##### Data provided
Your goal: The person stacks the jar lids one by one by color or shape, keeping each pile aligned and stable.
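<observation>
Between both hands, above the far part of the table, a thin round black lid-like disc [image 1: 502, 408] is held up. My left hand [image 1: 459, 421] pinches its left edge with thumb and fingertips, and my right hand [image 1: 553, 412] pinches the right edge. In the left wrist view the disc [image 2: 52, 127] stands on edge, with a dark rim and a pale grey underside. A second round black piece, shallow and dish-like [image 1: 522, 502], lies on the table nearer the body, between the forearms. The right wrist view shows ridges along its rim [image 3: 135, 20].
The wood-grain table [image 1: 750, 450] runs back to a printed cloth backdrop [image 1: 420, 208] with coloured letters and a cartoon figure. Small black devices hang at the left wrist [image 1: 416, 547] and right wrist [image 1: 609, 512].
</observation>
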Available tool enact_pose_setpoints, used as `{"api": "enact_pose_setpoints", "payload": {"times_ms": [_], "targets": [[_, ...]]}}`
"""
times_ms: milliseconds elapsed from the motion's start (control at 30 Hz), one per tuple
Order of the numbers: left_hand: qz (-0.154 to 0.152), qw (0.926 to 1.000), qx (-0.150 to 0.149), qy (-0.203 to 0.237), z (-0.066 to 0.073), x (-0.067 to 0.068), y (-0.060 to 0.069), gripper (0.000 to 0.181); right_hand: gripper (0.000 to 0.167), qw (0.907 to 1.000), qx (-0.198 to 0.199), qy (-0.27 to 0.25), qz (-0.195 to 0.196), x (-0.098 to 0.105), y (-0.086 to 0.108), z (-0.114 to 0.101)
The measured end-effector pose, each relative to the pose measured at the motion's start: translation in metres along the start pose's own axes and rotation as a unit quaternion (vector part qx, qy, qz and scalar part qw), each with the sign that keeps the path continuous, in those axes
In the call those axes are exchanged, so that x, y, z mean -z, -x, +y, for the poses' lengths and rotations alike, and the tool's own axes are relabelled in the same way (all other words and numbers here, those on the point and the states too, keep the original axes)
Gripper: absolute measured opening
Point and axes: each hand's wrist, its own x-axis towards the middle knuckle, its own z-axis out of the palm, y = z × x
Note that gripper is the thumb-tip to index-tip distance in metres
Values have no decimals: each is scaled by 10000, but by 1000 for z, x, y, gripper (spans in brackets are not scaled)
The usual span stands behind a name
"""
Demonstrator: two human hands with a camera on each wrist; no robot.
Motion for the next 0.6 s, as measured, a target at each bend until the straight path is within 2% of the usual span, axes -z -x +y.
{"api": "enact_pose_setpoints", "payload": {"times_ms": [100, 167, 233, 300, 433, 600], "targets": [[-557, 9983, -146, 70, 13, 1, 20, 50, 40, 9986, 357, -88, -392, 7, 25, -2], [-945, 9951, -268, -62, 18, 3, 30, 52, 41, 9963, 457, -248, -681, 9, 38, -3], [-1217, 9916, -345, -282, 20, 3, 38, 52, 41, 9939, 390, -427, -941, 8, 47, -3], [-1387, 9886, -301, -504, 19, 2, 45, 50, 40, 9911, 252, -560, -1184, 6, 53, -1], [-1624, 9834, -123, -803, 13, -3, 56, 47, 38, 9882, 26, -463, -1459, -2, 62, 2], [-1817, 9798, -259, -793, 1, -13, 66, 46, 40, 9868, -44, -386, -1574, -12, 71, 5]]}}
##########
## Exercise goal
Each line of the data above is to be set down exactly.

## Response to the exercise
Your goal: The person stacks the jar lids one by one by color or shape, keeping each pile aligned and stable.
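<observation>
Between both hands, above the far part of the table, a thin round black lid-like disc [image 1: 502, 408] is held up. My left hand [image 1: 459, 421] pinches its left edge with thumb and fingertips, and my right hand [image 1: 553, 412] pinches the right edge. In the left wrist view the disc [image 2: 52, 127] stands on edge, with a dark rim and a pale grey underside. A second round black piece, shallow and dish-like [image 1: 522, 502], lies on the table nearer the body, between the forearms. The right wrist view shows ridges along its rim [image 3: 135, 20].
The wood-grain table [image 1: 750, 450] runs back to a printed cloth backdrop [image 1: 420, 208] with coloured letters and a cartoon figure. Small black devices hang at the left wrist [image 1: 416, 547] and right wrist [image 1: 609, 512].
</observation>
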Available tool enact_pose_setpoints, used as `{"api": "enact_pose_setpoints", "payload": {"times_ms": [_], "targets": [[_, ...]]}}`
"""
times_ms: milliseconds elapsed from the motion's start (control at 30 Hz), one per tuple
Order of the numbers: left_hand: qz (-0.154 to 0.152), qw (0.926 to 1.000), qx (-0.150 to 0.149), qy (-0.203 to 0.237), z (-0.066 to 0.073), x (-0.067 to 0.068), y (-0.060 to 0.069), gripper (0.000 to 0.181); right_hand: gripper (0.000 to 0.167), qw (0.907 to 1.000), qx (-0.198 to 0.199), qy (-0.27 to 0.25), qz (-0.195 to 0.196), x (-0.098 to 0.105), y (-0.086 to 0.108), z (-0.114 to 0.101)
The measured end-effector pose, each relative to the pose measured at the motion's start: translation in metres along the start pose's own axes and rotation as a unit quaternion (vector part qx, qy, qz and scalar part qw), each with the sign that keeps the path continuous, in those axes
In the call those axes are exchanged, so that x, y, z mean -z, -x, +y, for the poses' lengths and rotations alike, and the tool's own axes are relabelled in the same way (all other words and numbers here, those on the point and the states too, keep the original axes)
Gripper: absolute measured opening
Point and axes: each hand's wrist, its own x-axis towards the middle knuckle, its own z-axis out of the palm, y = z × x
Note that gripper is the thumb-tip to index-tip distance in metres
Values have no decimals: each is scaled by 10000, but by 1000 for z, x, y, gripper (spans in brackets are not scaled)
The usual span stands behind a name
"""
Demonstrator: two human hands with a camera on each wrist; no robot.
Motion for the next 0.6 s, as measured, a target at each bend until the straight path is within 2% of the usual span, axes -z -x +y.
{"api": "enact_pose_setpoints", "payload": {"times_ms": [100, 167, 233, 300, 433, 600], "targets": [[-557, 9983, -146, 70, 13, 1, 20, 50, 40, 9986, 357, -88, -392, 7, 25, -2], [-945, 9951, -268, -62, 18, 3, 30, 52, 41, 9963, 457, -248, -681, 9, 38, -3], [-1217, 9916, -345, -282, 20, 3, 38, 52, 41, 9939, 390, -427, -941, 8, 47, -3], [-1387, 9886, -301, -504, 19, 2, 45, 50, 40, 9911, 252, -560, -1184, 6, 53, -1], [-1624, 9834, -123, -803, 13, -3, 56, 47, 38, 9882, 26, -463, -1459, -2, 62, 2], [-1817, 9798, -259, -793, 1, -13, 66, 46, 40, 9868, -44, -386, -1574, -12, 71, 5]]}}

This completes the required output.